Existing support pricing won't change, Sun said. Customers pay $50 per year, per employee, to use any of six suites of servers software. Alternatively, they can pay $140 per year, per employee, for the entire Java Enterprise Server collection. For example, a company with 1,000 employees would pay $50,000 to use as much of the identity management software as desired, and another $50,000 to add the suite for e-mail, online calendars and contact lists.

"Today customers have the opportunity to use the software free of charge. For that, they will get pointed back to community and forums for support. There's no indemnification, warranty, service and support, break and fix (support)," said John Loiacono, Sun's executive vice president for software. "That's very unacceptable for the vast majority of any customers doing any kind of business-critical deployment."

Pricing isn't the only issue the company faces with its software. With some exceptions such as its identity management package, Sun's server software hasn't been terribly popular despite a lower cost than rival products from IBM and BEA Systems. One core product, the application server that runs Java programs, was already made available for free, and customers with fewer than 100 employees could use the Java Enterprise System for free.

Schwartz said Sun's free application server has become widely used, but acknowledged that the Santa Clara, Calif.-based company has had a challenge finding "the right mechanism to monetize the volume out there."

But he also said Sun has achieved some success with the JES pricing. "It has become roughly a $100 million-a-year business for Sun," he said.

In the last few quarters, Loiacono said, the software subscription model has been increasing deferred revenue, which is money customers are scheduled to pay Sun in the future.

And Sun is hoping the new strategy will carry it into a customer segment it has largely missed so far: small and medium-size businesses known in the industry as SMBs.

Although Sun has offered JES free to small companies since 2003, it hasn't matched the offer with marketing, Loiacono said. Now, in combination with sales channel partners, Sun plans to try to tackle that market with particular subsets of JES.

"Not a lot of SMBs are going to want high-end clustering, but almost every one will be looking at the Web tier," Loiacono said.

Release schedules
About 80 percent of the packages are available for free download today. In December, Sun plans to make the PostgreSQL available, Loiacono said. In the first quarter of 2006 will come Identity management, Sun Ray and Tarentella software. The SeeBeyond software is due to be released for free near the end of the first quarter.

Sun was less forthcoming on the schedule for when the software would become open-source as well, but Loiacono said significant elements will arrive in the first quarter of 2006 and that most current products should be open-source within two years.

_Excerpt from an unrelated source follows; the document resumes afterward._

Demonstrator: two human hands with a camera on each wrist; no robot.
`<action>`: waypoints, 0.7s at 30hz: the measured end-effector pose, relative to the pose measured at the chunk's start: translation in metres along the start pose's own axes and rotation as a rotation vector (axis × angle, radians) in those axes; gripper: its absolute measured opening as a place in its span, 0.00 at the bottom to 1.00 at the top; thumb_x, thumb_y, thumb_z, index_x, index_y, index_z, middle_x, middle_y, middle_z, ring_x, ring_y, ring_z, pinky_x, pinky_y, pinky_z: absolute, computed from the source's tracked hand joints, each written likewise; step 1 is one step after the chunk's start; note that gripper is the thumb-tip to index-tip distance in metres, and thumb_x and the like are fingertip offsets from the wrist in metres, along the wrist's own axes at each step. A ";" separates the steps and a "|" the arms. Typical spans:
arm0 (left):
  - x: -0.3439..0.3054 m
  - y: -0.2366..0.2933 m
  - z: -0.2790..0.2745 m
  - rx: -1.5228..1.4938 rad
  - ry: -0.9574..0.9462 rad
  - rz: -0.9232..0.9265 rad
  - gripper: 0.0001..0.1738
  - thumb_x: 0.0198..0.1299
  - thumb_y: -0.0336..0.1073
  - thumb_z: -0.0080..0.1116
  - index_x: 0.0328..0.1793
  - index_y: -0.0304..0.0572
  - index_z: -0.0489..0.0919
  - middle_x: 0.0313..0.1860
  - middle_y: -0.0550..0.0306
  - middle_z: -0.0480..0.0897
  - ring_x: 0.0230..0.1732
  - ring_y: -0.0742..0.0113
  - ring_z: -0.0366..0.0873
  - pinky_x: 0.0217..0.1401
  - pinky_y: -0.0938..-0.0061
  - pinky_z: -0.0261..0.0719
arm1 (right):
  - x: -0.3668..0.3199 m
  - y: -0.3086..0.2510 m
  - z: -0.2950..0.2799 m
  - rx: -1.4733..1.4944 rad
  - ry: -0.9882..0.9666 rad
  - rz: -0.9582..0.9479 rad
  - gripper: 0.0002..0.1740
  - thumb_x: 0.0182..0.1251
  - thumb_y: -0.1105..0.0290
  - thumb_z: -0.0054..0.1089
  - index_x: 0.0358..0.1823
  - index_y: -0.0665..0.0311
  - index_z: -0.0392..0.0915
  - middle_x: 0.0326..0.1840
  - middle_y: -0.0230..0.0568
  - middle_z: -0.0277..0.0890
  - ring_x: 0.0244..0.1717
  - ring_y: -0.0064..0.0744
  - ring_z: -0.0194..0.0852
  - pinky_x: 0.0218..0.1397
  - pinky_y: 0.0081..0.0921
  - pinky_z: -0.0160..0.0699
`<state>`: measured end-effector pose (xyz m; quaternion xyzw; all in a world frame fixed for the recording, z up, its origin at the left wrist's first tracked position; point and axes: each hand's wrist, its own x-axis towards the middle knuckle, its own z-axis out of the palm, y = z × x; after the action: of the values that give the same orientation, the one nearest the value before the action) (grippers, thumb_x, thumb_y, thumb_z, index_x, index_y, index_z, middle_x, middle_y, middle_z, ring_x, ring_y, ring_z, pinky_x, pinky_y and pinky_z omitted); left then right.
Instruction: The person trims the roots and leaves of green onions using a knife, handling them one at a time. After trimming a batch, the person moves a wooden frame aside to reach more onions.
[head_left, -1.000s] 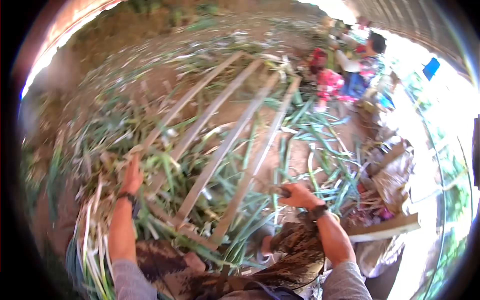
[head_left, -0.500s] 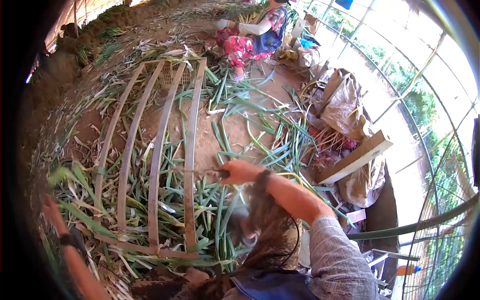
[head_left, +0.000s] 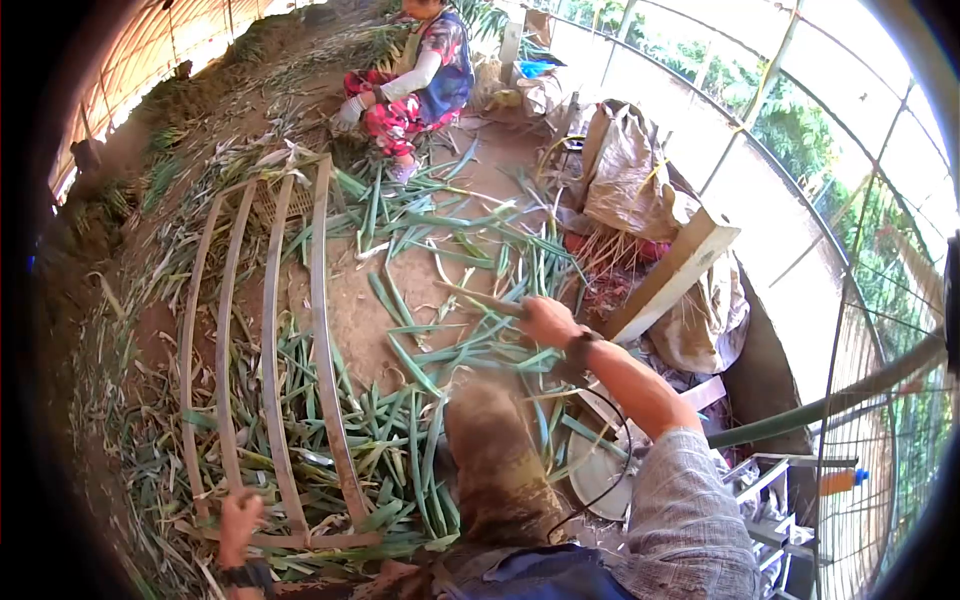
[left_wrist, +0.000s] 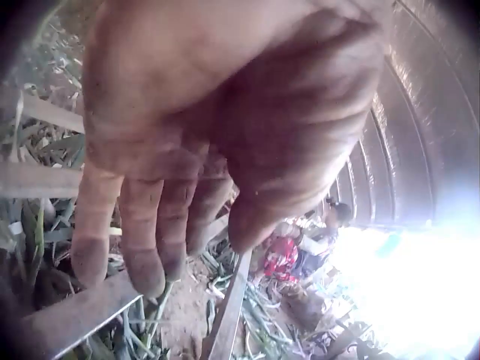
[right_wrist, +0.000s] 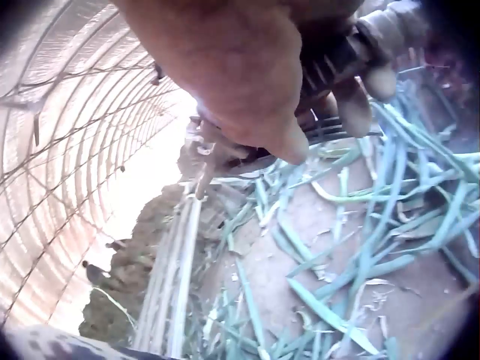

"From what we have today, we would assume that within couple years we'll have the majority attacked," Loiacono said, cautioning that any new software acquisitions won't necessarily happen on the same schedule.

Sun can't release software until legal reviews have been completed, but Loiacono said a more significant delay is caused by the time it takes to build a developer community that's interested--either by adopting an existing community or building a new one from scratch.

Sun plans to use its Community Development and Distribution License to cover the server software, Loiacono added, but reserved the option to use a different open-source license if faced with issues the company isn't aware of today.